By far the most challenging aspect of my work comes from getting the message about dementia across to people who do not have any experience, understanding or concept of this disease. They may have some outdated ideas about senility, some ‘facts’ they believe that are quickly proven to be fiction, or some very dismissive ideas about how someone with dementia is not worth bothering with, but nothing that represents real life for people living with dementia or their loved ones.
For some people dementia, or as many refer to it by its most common form Alzheimer’s, is actually something to joke about. A quick search on twitter under #alzheimers will soon uncover many people, especially young people, who use this hashtag on tweets about things that they have forgotten, or done that they should not have, to indicate humour. This perhaps sums up many of the wider perceptions that are still out there about dementia, so let me bust a few myths.
Dementia is not a normal part of ageing (it is a disease of the brain). There is so much more to it than just forgetting things (dementia symptoms are multi-faceted, vary hugely and are individual to each person), and it doesn't just happen when people get older (early onset dementia, defined as dementia in someone under 65, is increasing and dementia can even occur in children, although this is rare).
People with dementia are still people, not a disease. Dementia is not contagious. Those living with dementia still want to lead active and full lives and not be locked away and forgotten about (most people want to be cared for at home not in communal establishments). People with dementia can make a positive contribution to society if supported to do so, and you can live well with dementia.

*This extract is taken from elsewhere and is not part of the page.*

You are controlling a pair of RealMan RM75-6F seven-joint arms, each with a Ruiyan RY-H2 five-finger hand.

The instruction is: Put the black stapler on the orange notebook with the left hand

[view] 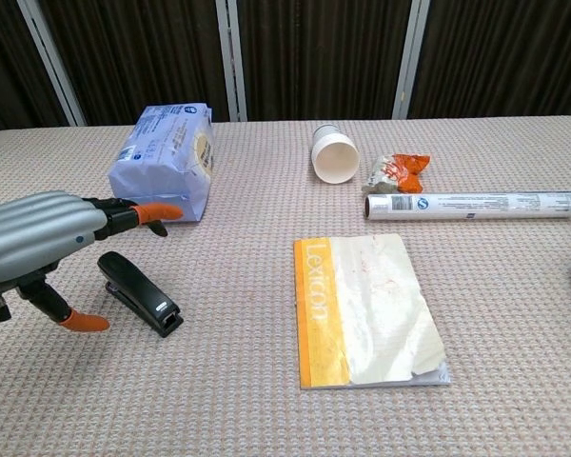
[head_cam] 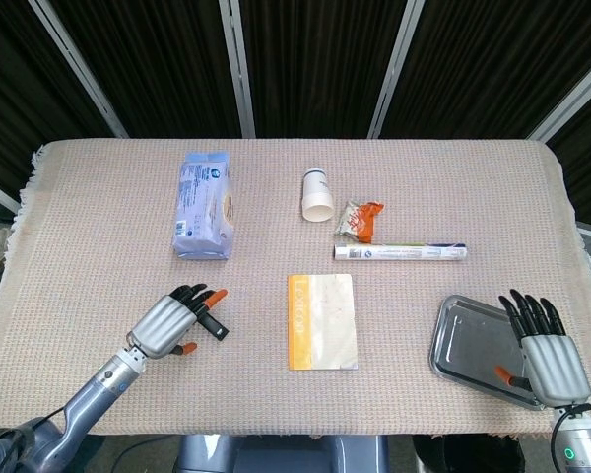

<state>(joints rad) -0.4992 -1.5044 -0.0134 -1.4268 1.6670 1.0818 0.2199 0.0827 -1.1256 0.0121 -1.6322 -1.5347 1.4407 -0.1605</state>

What is important in the long-term care of people with dementia is primarily personalisation, compassion and dedication. Personalisation because everyone is an individual and should always be recognised as such in every aspect of their life and care. Compassion because care without it is not care at all, and dedication because dementia is a long-term progressive and terminal disease that requires specialised understanding, continuity and commitment to excellence in caring for someone with it.

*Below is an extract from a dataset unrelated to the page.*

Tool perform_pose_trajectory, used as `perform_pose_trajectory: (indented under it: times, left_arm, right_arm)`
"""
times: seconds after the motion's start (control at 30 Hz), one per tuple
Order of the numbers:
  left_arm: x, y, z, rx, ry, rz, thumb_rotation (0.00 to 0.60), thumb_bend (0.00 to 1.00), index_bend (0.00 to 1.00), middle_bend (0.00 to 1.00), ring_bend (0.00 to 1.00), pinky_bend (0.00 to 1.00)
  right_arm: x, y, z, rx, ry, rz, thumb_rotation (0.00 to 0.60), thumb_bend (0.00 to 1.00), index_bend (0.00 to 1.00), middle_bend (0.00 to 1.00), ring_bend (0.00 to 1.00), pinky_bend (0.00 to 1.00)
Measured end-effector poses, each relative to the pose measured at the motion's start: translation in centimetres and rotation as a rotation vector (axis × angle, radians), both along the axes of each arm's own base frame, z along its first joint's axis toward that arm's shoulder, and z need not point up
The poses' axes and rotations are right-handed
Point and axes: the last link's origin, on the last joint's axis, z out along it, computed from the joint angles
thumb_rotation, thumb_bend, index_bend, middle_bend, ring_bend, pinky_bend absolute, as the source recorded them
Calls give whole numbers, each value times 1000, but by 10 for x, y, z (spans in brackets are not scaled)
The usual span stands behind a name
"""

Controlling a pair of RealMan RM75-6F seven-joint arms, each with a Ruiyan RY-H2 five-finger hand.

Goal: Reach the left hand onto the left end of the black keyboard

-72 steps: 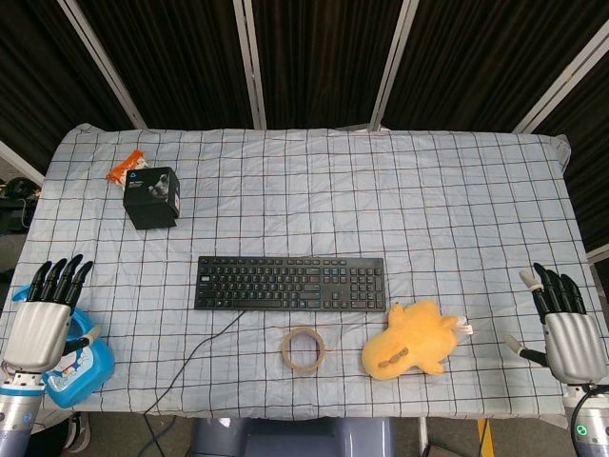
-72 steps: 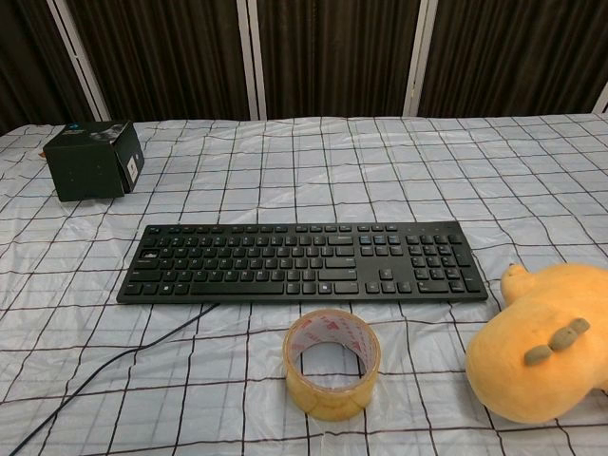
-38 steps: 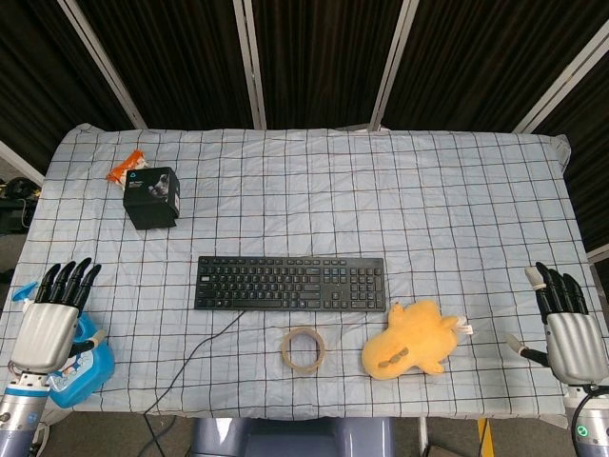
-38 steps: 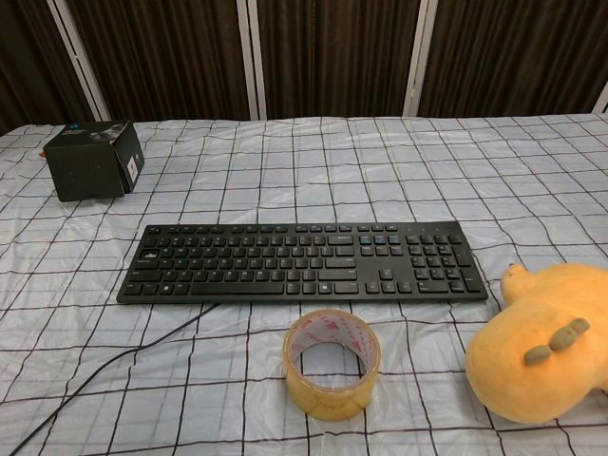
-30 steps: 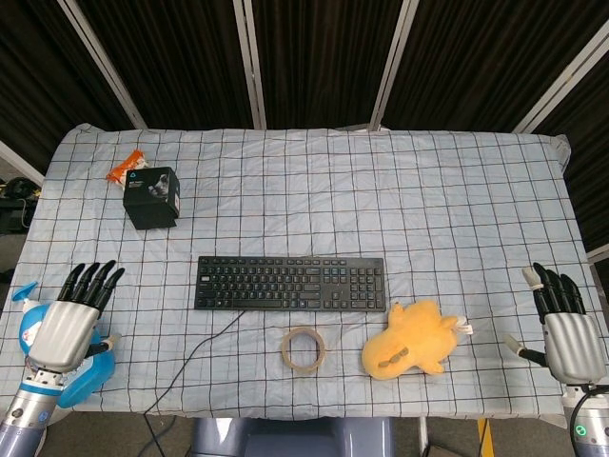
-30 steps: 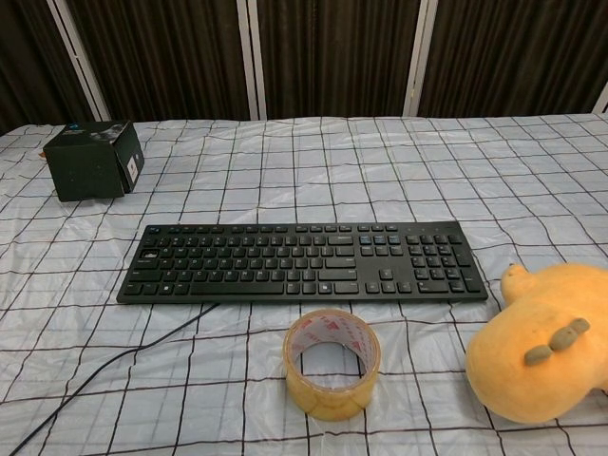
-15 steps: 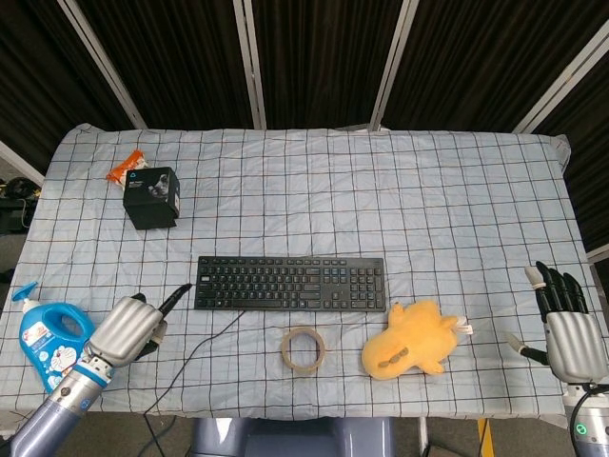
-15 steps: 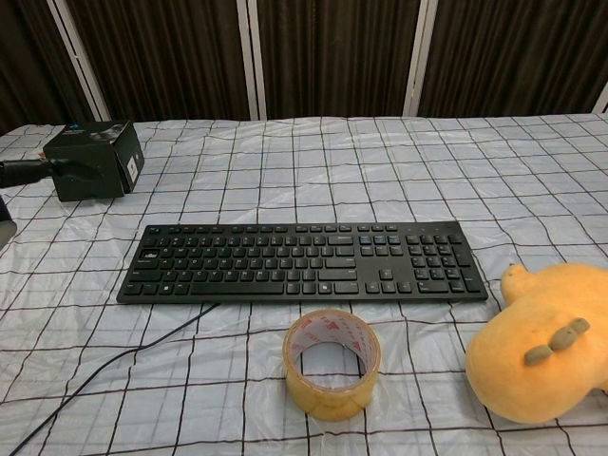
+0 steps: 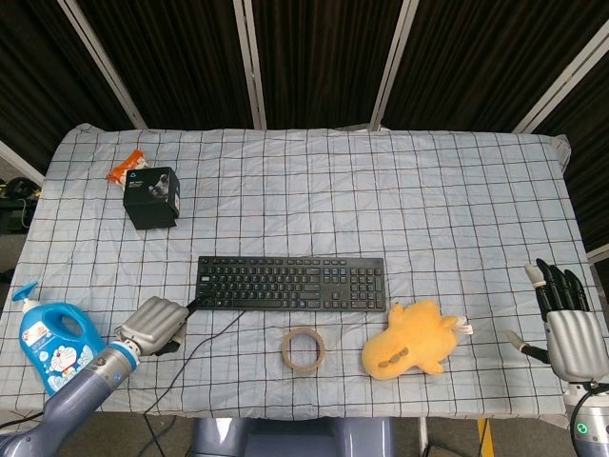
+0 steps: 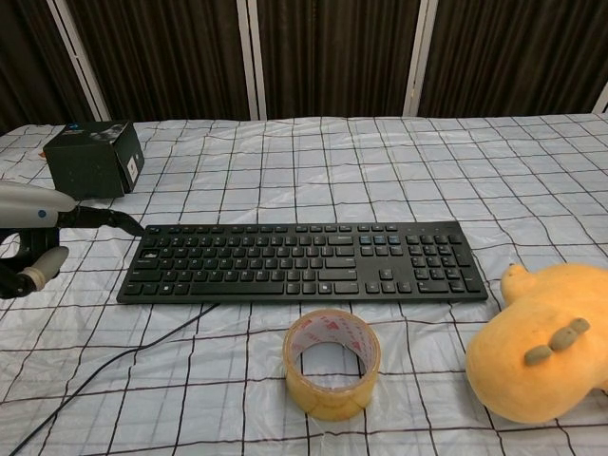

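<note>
The left hand (image 9: pixel 158 322), holding nothing, one finger extended, sits at the keyboard's (image 9: pixel 290 284) nine o'clock; right hand (image 9: pixel 569 328), fingers straight and slightly apart, appears in the head view alone.

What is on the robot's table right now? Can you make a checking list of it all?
Surface: table under a checked cloth.
Job's things: black keyboard, flat, mid-table.
Clutter: tape roll, yellow plush toy, black box, orange packet, blue bottle.
Hands: left hand beside the keyboard's left end, fingertips near it, contact unclear; right hand open at the right edge.
Cables: keyboard cable trails to the front edge.
Surroundings: dark curtains.
</note>
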Motion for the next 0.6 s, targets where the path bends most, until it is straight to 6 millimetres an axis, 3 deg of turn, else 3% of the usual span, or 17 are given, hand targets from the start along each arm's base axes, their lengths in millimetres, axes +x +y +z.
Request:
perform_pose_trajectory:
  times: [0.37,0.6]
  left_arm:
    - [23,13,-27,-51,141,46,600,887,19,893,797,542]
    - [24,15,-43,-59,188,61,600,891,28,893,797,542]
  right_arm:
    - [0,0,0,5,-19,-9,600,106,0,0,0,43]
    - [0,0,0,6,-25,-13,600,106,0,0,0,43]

In the case of myself and my family, we never saw my father as a victim, or considered ourselves to be such. Dementia, whilst cruel in the way it strips back a person’s abilities, can never take their spirit or soul, and with the right therapies glimpses of this are possible until the very end of their life. I have written previously about how we never sought sympathy; what we have always wanted is understanding, acceptance and a will within society to confront this disease and defeat it, and I believe this is true for many people in the same position.
What does dementia teach you? To appreciate the smallest things in life, since they become extremely precious (a simple hello from my dad in his final few months brought a massive smile to my face). To make the most of every day (good days and bad days become an ever-present feature with dementia, and when the good ones come along you want to make the most of them). To never give up (yes there isn’t a cure yet, but there is a lot you can do to make someone’s journey with dementia a more positive experience than it would have been ten, twenty or thirty years ago). Finally, in my case, to share our experiences with the world (everything my dad went through is there to inform, educate and influence others. He would have wanted to make a real and lasting difference, and hopefully through me that will be his legacy).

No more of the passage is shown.